Não se registram milagres (os “milagres econômicos” com seus desfechos dramáticos, ficaram na história dos militares de 1964 e dos lances  de ilusionismo em que primou o ministro Delfim Neto, o “Posto Ipiranga” da ditadura) no caso da China, mas a simples e racional adoção de estratégias corretas, e simples, em franco contraste com o que se faz aqui, contra o país e seu povo, sem provocar cataclismos políticos, nem insurreições. Nem grandes protestos.

Enquanto entre nós aquele posto de gasolina que faliu por falta de combustível insiste numa política que mistura neoliberalismo e recessão, cerceia créditos e investimentos, estimula a desindustrialização e provoca o desemprego, e enquanto o capitão que organiza o assalto à razão investe contra a ciência e favorece a barbárie pandêmica, os chineses estancaram os graves efeitos da Covid-19, aumentaram o crédito, apoiaram suas empresas, investiram em infraestrutura (donde o aumento do emprego e a circulação monetária), apoiaram a produção industrial e as exportações, e, por óbvia consequência, expandiram o mercado interno, com o aumento do consumo e das vendas no varejo.

Enquanto entre nós, neste vale de desesperança, o governo de Bolsonaro e de seus generais, e do enxurro que os cerca, destrói as bases da educação nacional e da ciência, a China investe em educação, ciência,  tecnologia e inovação, devendo ultrapassar os EUA em despesas com pesquisa e desenvolvimento já este ano.

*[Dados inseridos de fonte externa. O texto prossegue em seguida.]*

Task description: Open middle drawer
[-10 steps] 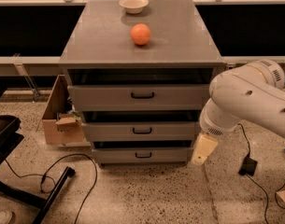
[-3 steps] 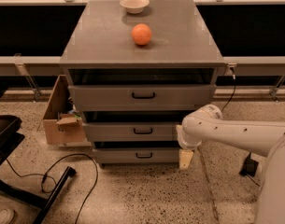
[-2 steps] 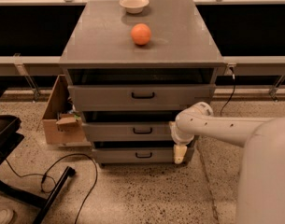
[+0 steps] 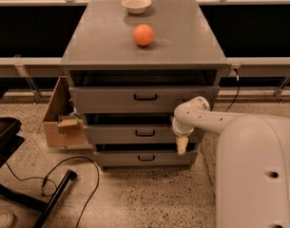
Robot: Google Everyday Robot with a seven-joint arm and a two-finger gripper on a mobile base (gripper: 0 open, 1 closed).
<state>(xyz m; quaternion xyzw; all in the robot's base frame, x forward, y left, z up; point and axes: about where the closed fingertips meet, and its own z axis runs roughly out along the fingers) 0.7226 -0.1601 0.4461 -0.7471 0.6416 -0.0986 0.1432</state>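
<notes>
View: you have a single camera view, looking down at the front of a grey three-drawer cabinet.
Bench (image 4: 182, 37): the cabinet's flat grey top, in the upper centre.
Orange (image 4: 143, 34): sits near the middle of the bench, alone.
Bowl (image 4: 136, 4): small and white, at the back edge of the bench, behind the orange and apart from it.
Top drawer (image 4: 106, 99): the tallest front, with a wide black handle; a dark band shows between it and the bench.
Middle drawer (image 4: 116, 134): the second front down, low and flat, directly under the top drawer, with a dark band above it.
Middle handle (image 4: 145, 133): small, black and centred on that front; nothing touches it.
Bottom drawer (image 4: 120, 158): the lowest front, slightly narrower, with its own small black handle.
Gripper (image 4: 181, 145): cream-coloured and tapered, pointing down in front of the right end of the middle drawer, to the right of the handle and apart from it; its tip reaches the gap above the bottom drawer.
Jaws: you cannot tell whether they are spread or pressed together.
Arm (image 4: 249, 146): white and bulky, filling the lower right and bending to the gripper.
Cardboard box (image 4: 54, 127): on the floor, against the cabinet's left side.
Cable (image 4: 82, 163): black, looping over the speckled floor (image 4: 149, 198) at lower left.
</notes>
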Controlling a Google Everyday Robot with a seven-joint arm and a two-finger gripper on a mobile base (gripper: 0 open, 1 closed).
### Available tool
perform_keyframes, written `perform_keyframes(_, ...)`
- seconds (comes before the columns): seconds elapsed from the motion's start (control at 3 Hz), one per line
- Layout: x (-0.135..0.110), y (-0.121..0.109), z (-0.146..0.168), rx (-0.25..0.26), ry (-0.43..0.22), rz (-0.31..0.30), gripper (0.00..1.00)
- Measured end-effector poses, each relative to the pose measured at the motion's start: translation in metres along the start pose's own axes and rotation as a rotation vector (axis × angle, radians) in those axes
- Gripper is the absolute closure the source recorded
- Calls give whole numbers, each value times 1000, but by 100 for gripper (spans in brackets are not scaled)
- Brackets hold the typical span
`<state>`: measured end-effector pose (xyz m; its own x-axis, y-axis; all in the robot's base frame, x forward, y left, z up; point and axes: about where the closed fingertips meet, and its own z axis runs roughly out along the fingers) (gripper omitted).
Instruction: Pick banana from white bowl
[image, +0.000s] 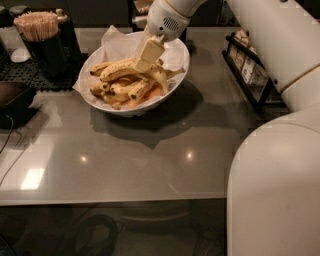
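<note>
The banana is found on top of the other bananas in the white bowl, in the upper middle of the frame. The gripper is seen low over the bowl, at the banana's right end. The banana's long side runs left from there, tipped a little down. Whether the gripper is spread or pinching cannot be told.

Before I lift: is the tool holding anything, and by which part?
Cannot be told. The tool is down in the bowl, over the top banana, near its right half; no hold shows.
</note>
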<state>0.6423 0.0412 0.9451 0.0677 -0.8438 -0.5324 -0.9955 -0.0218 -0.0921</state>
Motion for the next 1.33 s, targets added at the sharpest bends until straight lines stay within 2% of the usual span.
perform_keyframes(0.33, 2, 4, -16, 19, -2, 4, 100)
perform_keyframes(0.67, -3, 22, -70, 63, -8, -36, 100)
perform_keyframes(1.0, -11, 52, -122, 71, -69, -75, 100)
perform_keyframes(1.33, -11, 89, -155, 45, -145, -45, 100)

Para cada engenheiro brasileiro que sai de nossas escolas a China forma 120; para cada profissional brasileiro em ciências naturais, a China forma 150.

Segundo o Instituto Nacional de Política de Ciência e Tecnologia do Japão  a China liderou o ranking de publicação de artigos acadêmicos no campo das ciências naturais no período 2016-2018, com 305.927 artigos, seguida dos EUA, com 281.487, e a Alemanha com 67.041. Por outro lado, a proposta orçamentária do capitão e do Sr. Guedes para 2021 pretende cortar R$ 1 bilhão dos recursos destinados às universidades federais brasileiras.

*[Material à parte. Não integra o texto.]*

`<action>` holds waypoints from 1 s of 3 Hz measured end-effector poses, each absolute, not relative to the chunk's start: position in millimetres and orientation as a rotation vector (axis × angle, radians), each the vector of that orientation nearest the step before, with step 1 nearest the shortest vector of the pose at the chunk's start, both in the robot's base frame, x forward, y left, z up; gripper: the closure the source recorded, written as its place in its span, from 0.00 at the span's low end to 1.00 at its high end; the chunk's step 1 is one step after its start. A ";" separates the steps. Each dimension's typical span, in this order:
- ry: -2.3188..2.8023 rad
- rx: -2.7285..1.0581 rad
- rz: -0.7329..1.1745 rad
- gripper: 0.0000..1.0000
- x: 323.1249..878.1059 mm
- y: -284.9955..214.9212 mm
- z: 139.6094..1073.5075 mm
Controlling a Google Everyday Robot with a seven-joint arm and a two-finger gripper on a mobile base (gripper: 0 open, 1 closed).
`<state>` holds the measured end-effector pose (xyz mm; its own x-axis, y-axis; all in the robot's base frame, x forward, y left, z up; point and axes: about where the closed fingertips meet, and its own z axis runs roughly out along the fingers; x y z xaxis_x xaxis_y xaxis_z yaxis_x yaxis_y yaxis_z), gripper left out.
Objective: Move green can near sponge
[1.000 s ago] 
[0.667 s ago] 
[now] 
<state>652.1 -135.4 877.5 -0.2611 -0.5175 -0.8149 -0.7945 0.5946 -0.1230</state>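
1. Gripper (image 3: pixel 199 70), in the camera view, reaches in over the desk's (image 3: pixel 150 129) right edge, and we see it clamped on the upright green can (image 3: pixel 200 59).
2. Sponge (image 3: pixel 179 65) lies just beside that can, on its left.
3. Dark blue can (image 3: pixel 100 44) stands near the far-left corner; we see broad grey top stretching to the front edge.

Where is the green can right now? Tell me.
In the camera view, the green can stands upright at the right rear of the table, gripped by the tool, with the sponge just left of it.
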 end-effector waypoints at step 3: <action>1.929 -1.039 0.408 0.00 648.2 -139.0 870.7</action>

Em entrevista ao Estadão (25/10/2020) Graham Alisson, autor de A caminho da guerra, nos traz dados sobre o novo mundo que se está construindo, cuja realidade os atuais governantes (até quando?) se negam conhecer.

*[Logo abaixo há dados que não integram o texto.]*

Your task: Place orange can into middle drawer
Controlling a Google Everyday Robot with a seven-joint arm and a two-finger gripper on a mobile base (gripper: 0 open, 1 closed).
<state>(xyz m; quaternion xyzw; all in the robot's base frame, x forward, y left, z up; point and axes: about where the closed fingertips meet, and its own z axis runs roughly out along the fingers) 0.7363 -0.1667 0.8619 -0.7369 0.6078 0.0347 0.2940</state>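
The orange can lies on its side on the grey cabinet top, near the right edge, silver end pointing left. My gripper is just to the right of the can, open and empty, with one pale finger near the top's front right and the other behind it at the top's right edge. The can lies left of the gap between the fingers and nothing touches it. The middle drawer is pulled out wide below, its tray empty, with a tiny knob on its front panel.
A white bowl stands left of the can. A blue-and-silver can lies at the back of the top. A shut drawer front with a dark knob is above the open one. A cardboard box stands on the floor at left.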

“A participação dos EUA no PIB global – diz Alisson – diminuiu de metade em 1950 para um quarto no fim da guerra fria em 1991; é um sétimo hoje e está em trajetória para ser um décimo em meados do século”. Complementarmente, estudos da agência de classificação de risco Austin Rating, encomendados pelo Broadcast/Estadão (“Pandemia deve reforçar poder chinês na economia”, Estadão, 25/10/2020,) estimam que até 2028, a China será a maior economia do mundo, superando a centenária liderança dos EUA.

Rivalidade

A rivalidade China (emergente) versus EUA (em descenso mais ainda e por muito tempo poderosíssimo) acirrará a guerra comercial que já patrocinam, e o mundo se dê por muito satisfeito se esse for o limite da rivalidade. Enquanto esses forem os termos, há muito a ganhar com a hipótese de duas locomotivas econômicas.

O crescimento da China não interessa apenas ao entorno asiático onde aprofunda sua influência, mas chegará a todo o mundo, beneficiará países exportadores de commodities, como o Brasil (se este adotar uma política comercial digna do nome), e igualmente beneficiará países industrializados como a Alemanha, de onde importa máquinas agrícolas.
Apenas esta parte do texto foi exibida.